Miller cites a book by Whitehead and Samuel Perry on Christian nationalism, "Taking America Back for God." They contend the country is split between advocates and detractors of Christian nationalism. They call the most rabid advocates of Christian nationalism "ambassadors," saying they make up 19.8% of the population. In his interview, Miller said the authors contend that "52% of all Americans are what they call ambassador."
How could Miller screw this up? It's not hard to figure out. In his enthusiasm to show how omnipresent the bogeymen are, he conflated the ambassadors with the "accommodators," the less rabid supporters of Christian nationalism; they constitute 32.1% of the public. That's how Miller concluded that the majority of Americans are radical Christian nationalists.

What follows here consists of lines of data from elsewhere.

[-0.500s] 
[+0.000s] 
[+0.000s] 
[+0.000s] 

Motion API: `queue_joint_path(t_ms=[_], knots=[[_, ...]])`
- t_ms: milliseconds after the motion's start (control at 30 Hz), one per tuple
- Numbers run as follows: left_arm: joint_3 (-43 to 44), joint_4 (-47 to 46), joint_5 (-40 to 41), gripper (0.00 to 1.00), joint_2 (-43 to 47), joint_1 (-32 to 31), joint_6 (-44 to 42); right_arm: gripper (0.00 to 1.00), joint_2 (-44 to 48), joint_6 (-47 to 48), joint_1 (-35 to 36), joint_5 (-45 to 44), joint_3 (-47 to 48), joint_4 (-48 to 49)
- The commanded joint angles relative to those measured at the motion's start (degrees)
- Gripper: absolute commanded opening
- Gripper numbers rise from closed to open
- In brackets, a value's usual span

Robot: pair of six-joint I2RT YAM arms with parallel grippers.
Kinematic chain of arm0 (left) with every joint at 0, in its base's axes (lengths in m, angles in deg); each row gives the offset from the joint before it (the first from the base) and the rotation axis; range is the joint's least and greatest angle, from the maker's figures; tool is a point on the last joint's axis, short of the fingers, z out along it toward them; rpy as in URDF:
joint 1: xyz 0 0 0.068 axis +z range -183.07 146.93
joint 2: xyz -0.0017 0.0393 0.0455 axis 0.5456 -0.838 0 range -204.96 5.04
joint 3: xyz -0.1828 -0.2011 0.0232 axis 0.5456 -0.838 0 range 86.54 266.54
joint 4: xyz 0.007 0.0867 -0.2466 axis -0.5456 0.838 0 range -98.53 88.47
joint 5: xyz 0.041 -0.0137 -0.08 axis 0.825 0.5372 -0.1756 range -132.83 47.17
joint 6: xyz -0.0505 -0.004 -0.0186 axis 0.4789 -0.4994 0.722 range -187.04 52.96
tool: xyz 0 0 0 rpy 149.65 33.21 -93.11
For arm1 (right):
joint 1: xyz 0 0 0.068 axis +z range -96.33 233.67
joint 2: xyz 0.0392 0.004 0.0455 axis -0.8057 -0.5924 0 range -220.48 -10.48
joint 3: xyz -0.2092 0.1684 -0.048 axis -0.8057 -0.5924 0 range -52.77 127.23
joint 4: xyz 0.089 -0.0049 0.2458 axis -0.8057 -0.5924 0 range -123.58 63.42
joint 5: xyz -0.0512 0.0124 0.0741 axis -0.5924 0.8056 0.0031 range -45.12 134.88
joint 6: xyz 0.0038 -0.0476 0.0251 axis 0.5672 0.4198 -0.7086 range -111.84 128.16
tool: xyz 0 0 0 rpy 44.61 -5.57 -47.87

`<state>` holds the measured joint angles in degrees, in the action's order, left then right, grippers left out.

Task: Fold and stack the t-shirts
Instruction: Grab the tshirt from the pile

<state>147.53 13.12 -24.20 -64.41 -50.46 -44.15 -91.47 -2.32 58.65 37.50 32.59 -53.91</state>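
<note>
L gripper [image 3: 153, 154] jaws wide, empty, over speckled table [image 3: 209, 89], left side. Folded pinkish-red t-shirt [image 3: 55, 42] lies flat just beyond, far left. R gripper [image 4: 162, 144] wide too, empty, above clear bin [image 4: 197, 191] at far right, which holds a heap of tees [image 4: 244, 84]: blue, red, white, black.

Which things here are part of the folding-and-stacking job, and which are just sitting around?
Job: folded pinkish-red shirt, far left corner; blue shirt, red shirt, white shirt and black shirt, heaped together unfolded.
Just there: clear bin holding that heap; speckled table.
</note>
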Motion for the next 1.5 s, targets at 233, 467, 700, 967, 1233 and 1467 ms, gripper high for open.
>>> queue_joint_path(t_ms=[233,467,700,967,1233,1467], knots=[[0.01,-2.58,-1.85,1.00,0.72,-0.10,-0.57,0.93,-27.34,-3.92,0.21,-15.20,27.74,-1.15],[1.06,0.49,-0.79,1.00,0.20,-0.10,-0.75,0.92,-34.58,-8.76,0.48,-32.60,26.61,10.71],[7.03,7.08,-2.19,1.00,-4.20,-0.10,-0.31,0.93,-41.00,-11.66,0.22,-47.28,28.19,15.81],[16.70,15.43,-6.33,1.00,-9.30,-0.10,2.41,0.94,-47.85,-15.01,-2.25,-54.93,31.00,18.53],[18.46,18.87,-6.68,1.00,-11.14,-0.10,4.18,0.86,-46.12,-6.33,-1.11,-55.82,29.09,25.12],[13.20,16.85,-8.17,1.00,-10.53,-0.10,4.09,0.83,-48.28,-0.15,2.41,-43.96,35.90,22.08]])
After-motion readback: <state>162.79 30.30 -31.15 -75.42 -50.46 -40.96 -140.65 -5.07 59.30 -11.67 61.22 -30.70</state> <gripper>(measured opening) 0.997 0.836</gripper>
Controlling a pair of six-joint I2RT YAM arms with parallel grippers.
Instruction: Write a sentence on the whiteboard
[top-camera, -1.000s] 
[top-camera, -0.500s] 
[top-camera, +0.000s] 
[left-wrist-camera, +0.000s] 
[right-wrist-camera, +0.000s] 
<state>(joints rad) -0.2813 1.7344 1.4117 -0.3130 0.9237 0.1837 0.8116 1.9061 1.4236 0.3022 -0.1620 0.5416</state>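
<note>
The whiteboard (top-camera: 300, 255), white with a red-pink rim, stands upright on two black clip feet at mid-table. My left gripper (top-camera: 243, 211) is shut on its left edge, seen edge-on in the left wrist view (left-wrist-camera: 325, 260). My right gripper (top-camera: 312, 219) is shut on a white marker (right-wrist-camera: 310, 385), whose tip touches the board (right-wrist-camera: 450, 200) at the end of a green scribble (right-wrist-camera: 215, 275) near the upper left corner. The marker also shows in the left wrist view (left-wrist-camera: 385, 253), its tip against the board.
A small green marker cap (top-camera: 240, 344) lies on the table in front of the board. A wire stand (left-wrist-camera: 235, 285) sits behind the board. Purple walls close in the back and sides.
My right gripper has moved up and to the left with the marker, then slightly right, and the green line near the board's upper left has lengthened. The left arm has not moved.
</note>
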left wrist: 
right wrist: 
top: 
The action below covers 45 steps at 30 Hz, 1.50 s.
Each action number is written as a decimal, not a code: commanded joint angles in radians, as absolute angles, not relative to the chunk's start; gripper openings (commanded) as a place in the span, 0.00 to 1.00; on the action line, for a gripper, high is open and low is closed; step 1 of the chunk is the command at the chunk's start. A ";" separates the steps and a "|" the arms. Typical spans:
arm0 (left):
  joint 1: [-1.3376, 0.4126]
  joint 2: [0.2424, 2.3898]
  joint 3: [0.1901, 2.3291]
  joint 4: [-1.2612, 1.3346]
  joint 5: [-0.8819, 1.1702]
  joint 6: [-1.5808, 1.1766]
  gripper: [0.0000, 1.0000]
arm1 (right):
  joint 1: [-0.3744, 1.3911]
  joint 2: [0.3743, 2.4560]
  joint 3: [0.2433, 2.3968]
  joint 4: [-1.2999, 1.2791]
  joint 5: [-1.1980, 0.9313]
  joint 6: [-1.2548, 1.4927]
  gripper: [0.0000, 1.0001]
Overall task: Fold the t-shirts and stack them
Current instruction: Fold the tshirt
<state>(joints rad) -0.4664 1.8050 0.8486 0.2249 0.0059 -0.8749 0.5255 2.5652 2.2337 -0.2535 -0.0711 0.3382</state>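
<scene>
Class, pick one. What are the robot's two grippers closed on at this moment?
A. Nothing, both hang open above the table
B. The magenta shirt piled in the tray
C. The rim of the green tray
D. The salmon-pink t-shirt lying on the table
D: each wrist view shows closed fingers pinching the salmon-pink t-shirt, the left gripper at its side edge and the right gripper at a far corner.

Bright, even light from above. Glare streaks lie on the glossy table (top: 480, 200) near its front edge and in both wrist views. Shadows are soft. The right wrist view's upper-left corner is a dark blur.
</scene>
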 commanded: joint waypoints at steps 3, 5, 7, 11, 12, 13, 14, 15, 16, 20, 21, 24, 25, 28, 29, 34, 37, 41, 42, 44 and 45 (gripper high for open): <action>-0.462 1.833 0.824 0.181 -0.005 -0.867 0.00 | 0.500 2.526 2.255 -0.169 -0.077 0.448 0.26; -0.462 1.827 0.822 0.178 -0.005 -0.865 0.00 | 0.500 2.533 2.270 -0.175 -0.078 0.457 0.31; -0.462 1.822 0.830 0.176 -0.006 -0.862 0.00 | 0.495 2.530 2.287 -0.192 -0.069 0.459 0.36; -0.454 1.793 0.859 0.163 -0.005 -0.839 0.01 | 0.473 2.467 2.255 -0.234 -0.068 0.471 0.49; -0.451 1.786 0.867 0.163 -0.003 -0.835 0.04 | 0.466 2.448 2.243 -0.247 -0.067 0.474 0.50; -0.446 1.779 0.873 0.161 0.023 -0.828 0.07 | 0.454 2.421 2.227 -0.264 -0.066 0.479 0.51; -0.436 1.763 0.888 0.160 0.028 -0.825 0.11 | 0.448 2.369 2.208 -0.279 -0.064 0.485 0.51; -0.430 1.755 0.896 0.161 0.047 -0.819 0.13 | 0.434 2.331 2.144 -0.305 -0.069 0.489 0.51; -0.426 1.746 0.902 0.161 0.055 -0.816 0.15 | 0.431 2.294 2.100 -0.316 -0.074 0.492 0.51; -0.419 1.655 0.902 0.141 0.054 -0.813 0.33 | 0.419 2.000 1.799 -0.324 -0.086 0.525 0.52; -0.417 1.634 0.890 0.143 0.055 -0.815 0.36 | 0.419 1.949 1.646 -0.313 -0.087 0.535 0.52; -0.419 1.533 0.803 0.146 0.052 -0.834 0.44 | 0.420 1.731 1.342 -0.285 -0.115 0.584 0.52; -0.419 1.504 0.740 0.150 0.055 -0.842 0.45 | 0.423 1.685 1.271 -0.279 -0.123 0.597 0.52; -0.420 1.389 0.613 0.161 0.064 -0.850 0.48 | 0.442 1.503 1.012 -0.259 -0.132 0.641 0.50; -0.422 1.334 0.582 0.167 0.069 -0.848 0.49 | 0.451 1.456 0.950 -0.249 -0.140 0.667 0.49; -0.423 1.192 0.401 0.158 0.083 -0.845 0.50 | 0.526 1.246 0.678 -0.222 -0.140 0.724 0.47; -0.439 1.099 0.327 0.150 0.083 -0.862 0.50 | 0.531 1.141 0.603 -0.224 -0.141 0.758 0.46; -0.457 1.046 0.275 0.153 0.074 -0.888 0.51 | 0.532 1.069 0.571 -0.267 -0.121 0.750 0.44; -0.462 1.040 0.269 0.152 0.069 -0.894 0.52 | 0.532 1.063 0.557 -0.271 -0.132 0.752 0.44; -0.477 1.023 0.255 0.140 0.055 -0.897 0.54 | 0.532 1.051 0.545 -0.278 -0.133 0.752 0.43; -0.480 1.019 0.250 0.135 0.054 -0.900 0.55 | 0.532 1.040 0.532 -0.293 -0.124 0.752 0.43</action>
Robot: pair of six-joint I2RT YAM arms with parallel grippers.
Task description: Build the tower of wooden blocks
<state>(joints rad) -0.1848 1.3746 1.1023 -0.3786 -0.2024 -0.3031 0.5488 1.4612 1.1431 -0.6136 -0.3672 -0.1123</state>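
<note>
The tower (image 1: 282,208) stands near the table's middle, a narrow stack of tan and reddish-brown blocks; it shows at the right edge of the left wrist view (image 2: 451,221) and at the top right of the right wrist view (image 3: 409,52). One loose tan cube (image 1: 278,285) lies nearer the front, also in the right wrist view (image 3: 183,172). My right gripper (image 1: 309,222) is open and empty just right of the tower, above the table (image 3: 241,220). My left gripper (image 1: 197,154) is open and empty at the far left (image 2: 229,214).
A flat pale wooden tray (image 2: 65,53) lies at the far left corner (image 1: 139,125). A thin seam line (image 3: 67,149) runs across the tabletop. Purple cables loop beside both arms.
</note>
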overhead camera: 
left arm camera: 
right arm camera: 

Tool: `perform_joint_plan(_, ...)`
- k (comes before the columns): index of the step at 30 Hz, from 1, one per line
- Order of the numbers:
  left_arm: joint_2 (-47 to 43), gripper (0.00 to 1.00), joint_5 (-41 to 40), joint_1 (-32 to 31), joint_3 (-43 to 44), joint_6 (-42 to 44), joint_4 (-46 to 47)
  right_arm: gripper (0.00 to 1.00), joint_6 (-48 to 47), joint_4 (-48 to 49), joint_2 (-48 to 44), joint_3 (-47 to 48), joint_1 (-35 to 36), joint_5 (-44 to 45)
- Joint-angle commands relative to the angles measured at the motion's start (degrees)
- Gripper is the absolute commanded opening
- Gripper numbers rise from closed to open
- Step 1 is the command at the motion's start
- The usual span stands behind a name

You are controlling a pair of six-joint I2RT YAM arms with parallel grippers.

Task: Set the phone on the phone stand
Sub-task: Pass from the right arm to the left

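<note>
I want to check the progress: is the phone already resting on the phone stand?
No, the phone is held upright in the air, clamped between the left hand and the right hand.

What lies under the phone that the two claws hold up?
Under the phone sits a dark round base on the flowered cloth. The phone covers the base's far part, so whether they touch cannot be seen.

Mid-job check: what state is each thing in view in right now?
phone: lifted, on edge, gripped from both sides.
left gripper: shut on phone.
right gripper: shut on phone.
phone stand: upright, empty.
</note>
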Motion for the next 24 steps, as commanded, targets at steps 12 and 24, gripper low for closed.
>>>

If someone believes that the Declaration of Independence and the Constitution are divinely inspired, does that make him a Christian nationalist? Whitehead and Perry say it does. Miller goes so far as say "that put[s] you high up on the scale of Christian nationalism."
That would seem to make Thomas Jefferson, not exactly a practicing Christian, a Christian nationalist. The author of the Declaration made four references to God in our founding document. He spoke of "the laws of nature and nature's God;" "the Creator;" "the supreme judge of the world;" and "the protection of Divine Providence." And, of course, he said our inalienable rights come from our "Creator," not government.
Was the U.S. Supreme Court giving voice to Christian nationalism in 1892 when it declared, "This is a Christian nation"? Or was it simply making an historical observation? No matter, to advocates of the cancel culture, such a remark needs to be excised.
Are those who sing patriotic songs Christian nationalists? What about those who display the American flag? Or how about those who say the Pledge of Allegiance? Miller says all three are examples of Christian nationalism. He just indicted most Americans.
What about left-wing Christians who pledge their allegiance to the poor? Are they Christian nationalists? No, insists Miller. What about Christians who are pro-life or who defend religious liberty? According to Miller, they are true Christian nationalists.
Looks like David French is a Christian nationalist after all. The mild-mannered critic of Christian nationalism maintains, "I haven't changed my perspective on things like being pro-life or believing in strong religious freedom protections."
Miller was asked what pastors can do to help stop Christian nationalism. His answer was precious. They can ask the faithful, "How much time are you spending a day listening to Fox News and talk radio?"
Who knew that Rush was the real bogeyman all along?